The addition of glutamate (Glu) to culture medium for 24 hours induced the dose-dependent death of rat cortical neurons cultured for 9–10 days and did not affect neurons cultured for 4–5 days; this suggests that the later neurons are neurochemically immature. In mature cultures, glucose deprivation (GD) enhanced the toxic effect of low Glu concentrations by 15% and did not influence the toxicity of high concentrations of this neuromediator. In immature cultures, GD potentiated the Glu effect independent of the concentration of this neuromediator. Inhibition of Na+/K+ -ATPase induced the death of some of the neurons.
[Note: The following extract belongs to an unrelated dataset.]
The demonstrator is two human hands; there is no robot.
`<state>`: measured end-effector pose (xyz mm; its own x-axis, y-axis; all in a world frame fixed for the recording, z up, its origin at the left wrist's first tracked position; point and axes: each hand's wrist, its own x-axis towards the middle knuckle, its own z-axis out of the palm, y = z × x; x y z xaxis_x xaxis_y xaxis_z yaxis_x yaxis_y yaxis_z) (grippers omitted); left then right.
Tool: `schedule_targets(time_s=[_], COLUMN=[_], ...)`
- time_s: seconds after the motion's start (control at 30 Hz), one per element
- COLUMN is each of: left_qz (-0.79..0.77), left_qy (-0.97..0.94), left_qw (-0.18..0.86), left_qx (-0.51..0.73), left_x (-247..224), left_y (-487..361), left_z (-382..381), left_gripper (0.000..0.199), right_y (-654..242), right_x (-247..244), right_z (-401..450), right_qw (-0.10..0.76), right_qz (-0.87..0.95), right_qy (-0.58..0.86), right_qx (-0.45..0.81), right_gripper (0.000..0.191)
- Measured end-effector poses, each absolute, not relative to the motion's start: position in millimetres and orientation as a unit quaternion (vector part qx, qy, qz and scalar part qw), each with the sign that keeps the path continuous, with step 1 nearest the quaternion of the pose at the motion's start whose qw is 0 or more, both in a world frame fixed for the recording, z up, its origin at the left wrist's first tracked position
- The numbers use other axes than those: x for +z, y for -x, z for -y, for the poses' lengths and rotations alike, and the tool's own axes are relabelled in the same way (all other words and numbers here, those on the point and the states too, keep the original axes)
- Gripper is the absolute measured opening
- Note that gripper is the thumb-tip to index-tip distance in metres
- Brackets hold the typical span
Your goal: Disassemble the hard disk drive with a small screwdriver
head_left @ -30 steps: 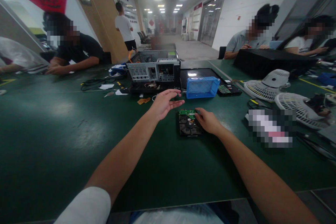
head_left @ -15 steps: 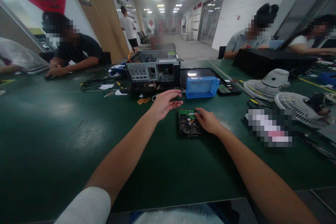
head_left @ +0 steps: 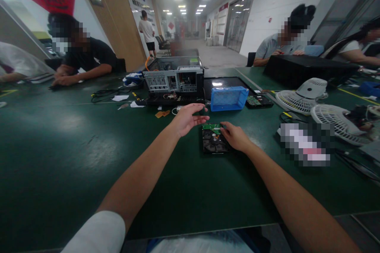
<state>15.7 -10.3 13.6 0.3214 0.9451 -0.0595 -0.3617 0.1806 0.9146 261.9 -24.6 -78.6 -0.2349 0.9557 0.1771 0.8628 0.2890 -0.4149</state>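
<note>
On the green table [head_left: 184,189] lies a hard drive [head_left: 213,142], its black underside and green circuit board facing up. My right hand [head_left: 236,136] grips the drive along its right edge, the thumb and fingers near the board's corner. Just beyond the drive's far left corner hovers my left hand [head_left: 190,119], fingers stretched out and apart, and I see nothing held in it. A blue plastic tray [head_left: 228,104] is tipped on its side behind the drive, a short way from both hands.
An opened computer case [head_left: 173,81] stands behind my left hand, beside a flat dark screen [head_left: 221,82]. Another circuit-board device [head_left: 259,101] lies right of the tray. White fan parts [head_left: 295,101], cables and a pixelated item fill the right side. Several people sit around the table.
My left hand has shifted slightly to the right. My right hand and the hard drive stay in place. In the background, a standing person has moved a little.
</note>
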Motion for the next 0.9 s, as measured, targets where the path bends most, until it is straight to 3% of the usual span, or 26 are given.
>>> schedule_targets(time_s=[0.23,0.6,0.9], left_qz=[-0.313,-0.323,-0.336], left_qy=[-0.365,-0.376,-0.352], left_qw=[0.72,0.718,0.707], left_qx=[0.5,0.489,0.513], left_x=[18.2,18.6,21.4], left_y=[-18.9,-15.7,-11.8], left_z=[12.5,9.5,6.7], left_gripper=[0.01,0.016,0.003], right_y=[-261.6,-262.6,-261.1], right_x=[-77.6,-81.1,-77.0], right_z=[25.7,23.1,25.2], right_qw=[0.208,0.205,0.2], right_qz=[0.776,0.779,0.775], right_qy=[0.584,0.583,0.589], right_qx=[0.116,0.108,0.112], right_gripper=[0.042,0.043,0.042])
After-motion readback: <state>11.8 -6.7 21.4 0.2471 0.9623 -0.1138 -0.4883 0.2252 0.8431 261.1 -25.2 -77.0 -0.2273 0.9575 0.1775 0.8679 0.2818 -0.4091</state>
In the presence of a normal level of glucose, ouabain decreased the viability of mature and immature neurons to 67 ± 4 % and 79 ± 5%, respectively, and its presence during GD diminished viability to 28 ± 4 % and 56 ± 3%, respectively. The toxicity of ouabain was substantially attenuated when ionotropic glutamate receptors were blocked by MK-801. GD alone caused no significant increase in the death of these cells, even after a 3-hour incubation. Thus, GD strongly increases the susceptibility of neurons to the toxicity mediated by the activation of the NMDA subtype of ionotropic Glu receptors, even in the case of neurochemically immature neurons.